The data ->
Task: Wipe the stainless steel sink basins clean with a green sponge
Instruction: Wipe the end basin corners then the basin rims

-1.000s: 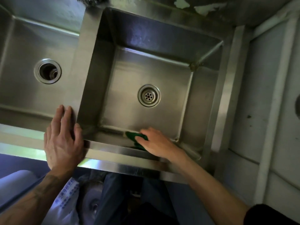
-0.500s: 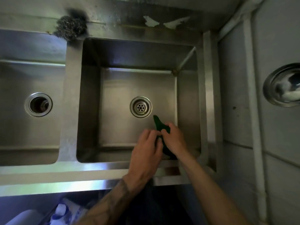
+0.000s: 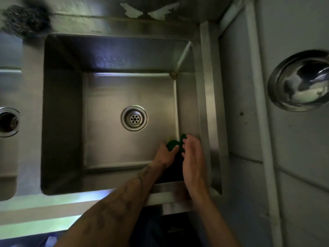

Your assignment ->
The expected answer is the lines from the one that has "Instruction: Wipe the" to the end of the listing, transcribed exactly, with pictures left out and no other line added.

Solution to the exercise ->
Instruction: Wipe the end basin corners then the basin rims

-1.000s: 
-0.500s: 
+0.000s: 

This is the complete output.